* _Directions for this task_
In your copy, the records appear word for word and the pictures do not appear at all.

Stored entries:
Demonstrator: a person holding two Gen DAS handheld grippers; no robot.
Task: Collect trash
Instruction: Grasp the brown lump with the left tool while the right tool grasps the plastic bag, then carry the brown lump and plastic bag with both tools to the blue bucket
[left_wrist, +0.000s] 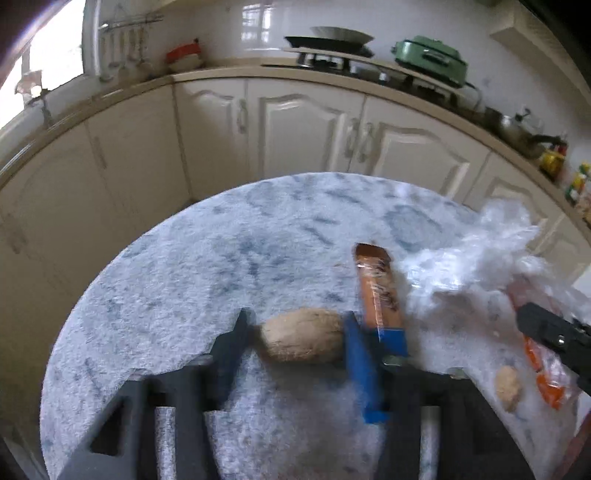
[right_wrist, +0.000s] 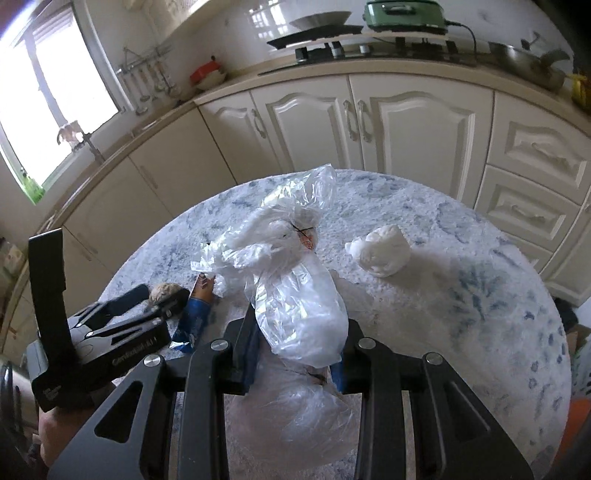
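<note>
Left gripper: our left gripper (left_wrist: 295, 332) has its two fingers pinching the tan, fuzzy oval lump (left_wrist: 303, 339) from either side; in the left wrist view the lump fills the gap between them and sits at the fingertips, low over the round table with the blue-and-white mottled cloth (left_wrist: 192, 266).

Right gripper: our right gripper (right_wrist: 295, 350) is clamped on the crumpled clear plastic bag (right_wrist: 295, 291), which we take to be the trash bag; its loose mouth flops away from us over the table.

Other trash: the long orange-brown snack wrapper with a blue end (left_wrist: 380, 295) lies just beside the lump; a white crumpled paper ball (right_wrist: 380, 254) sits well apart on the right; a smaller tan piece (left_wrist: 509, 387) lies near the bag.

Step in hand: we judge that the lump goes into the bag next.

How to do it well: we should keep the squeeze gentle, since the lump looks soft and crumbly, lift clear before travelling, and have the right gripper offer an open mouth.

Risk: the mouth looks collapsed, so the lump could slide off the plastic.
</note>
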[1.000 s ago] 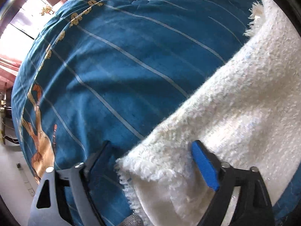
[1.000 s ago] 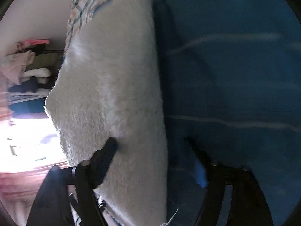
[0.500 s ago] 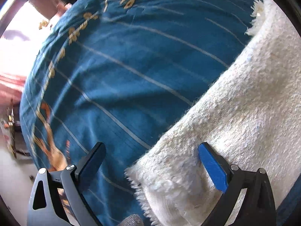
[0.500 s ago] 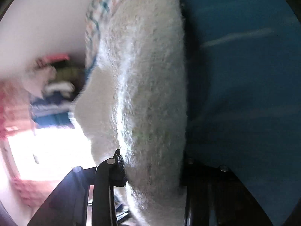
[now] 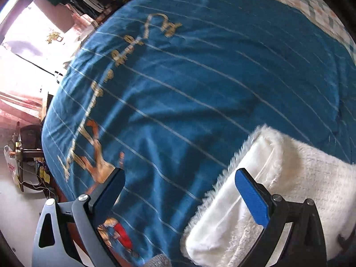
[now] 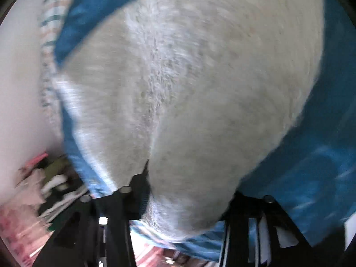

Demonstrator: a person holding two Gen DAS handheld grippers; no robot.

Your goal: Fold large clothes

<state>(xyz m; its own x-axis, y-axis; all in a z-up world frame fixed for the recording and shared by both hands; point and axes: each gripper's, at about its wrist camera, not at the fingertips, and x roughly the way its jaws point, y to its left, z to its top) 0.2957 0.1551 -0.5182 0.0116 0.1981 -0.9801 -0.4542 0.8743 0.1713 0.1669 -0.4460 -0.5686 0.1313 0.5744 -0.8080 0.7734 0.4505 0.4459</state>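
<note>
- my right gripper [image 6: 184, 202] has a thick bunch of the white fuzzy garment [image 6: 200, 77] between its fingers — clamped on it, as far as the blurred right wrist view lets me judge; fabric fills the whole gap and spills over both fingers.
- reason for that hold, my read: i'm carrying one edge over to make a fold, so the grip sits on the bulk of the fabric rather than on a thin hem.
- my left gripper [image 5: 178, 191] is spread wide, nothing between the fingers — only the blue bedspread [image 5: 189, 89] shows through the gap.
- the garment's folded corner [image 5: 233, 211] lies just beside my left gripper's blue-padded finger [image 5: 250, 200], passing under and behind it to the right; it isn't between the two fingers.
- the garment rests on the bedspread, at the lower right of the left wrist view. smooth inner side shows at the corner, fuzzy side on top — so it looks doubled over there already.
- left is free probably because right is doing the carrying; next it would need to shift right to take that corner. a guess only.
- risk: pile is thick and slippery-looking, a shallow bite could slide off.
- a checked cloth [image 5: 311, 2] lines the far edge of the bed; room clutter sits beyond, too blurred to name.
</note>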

* _Task result_
Demonstrator: a person holding two Gen DAS handheld grippers; no robot.
Task: Collect trash
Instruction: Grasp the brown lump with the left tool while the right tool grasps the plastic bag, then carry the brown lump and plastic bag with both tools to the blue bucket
[left_wrist, +0.000s] 
[right_wrist, +0.000s] 
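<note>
Left gripper: our left gripper (left_wrist: 295, 332) has its two fingers pinching the tan, fuzzy oval lump (left_wrist: 303, 339) from either side; in the left wrist view the lump fills the gap between them and sits at the fingertips, low over the round table with the blue-and-white mottled cloth (left_wrist: 192, 266).

Right gripper: our right gripper (right_wrist: 295, 350) is clamped on the crumpled clear plastic bag (right_wrist: 295, 291), which we take to be the trash bag; its loose mouth flops away from us over the table.

Other trash: the long orange-brown snack wrapper with a blue end (left_wrist: 380, 295) lies just beside the lump; a white crumpled paper ball (right_wrist: 380, 254) sits well apart on the right; a smaller tan piece (left_wrist: 509, 387) lies near the bag.

Step in hand: we judge that the lump goes into the bag next.

How to do it well: we should keep the squeeze gentle, since the lump looks soft and crumbly, lift clear before travelling, and have the right gripper offer an open mouth.

Risk: the mouth looks collapsed, so the lump could slide off the plastic.
</note>
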[1.000 s ago] 
[1.000 s ago] 
[0.500 s ago] 
[0.500 s ago] 
[now] 
[now] 

Demonstrator: a person holding two Gen DAS handheld grippers; no robot.

Your goal: Fold large clothes

<state>(xyz m; its own x-axis, y-axis; all in a z-up world frame fixed for the recording and shared by both hands; point and axes: each gripper's, at about its wrist camera, not at the fingertips, and x roughly the way its jaws point, y to its left, z to its top) 0.2957 0.1551 -0.5182 0.0116 0.1981 -0.9801 -0.4542 0.8743 0.1713 0.1669 -0.4460 -0.5686 0.1313 0.5744 -0.8080 0.7734 0.4505 0.4459</state>
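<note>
- my right gripper [image 6: 184, 202] has a thick bunch of the white fuzzy garment [image 6: 200, 77] between its fingers — clamped on it, as far as the blurred right wrist view lets me judge; fabric fills the whole gap and spills over both fingers.
- reason for that hold, my read: i'm carrying one edge over to make a fold, so the grip sits on the bulk of the fabric rather than on a thin hem.
- my left gripper [image 5: 178, 191] is spread wide, nothing between the fingers — only the blue bedspread [image 5: 189, 89] shows through the gap.
- the garment's folded corner [image 5: 233, 211] lies just beside my left gripper's blue-padded finger [image 5: 250, 200], passing under and behind it to the right; it isn't between the two fingers.
- the garment rests on the bedspread, at the lower right of the left wrist view. smooth inner side shows at the corner, fuzzy side on top — so it looks doubled over there already.
- left is free probably because right is doing the carrying; next it would need to shift right to take that corner. a guess only.
- risk: pile is thick and slippery-looking, a shallow bite could slide off.
- a checked cloth [image 5: 311, 2] lines the far edge of the bed; room clutter sits beyond, too blurred to name.
</note>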

The required output has been supplied.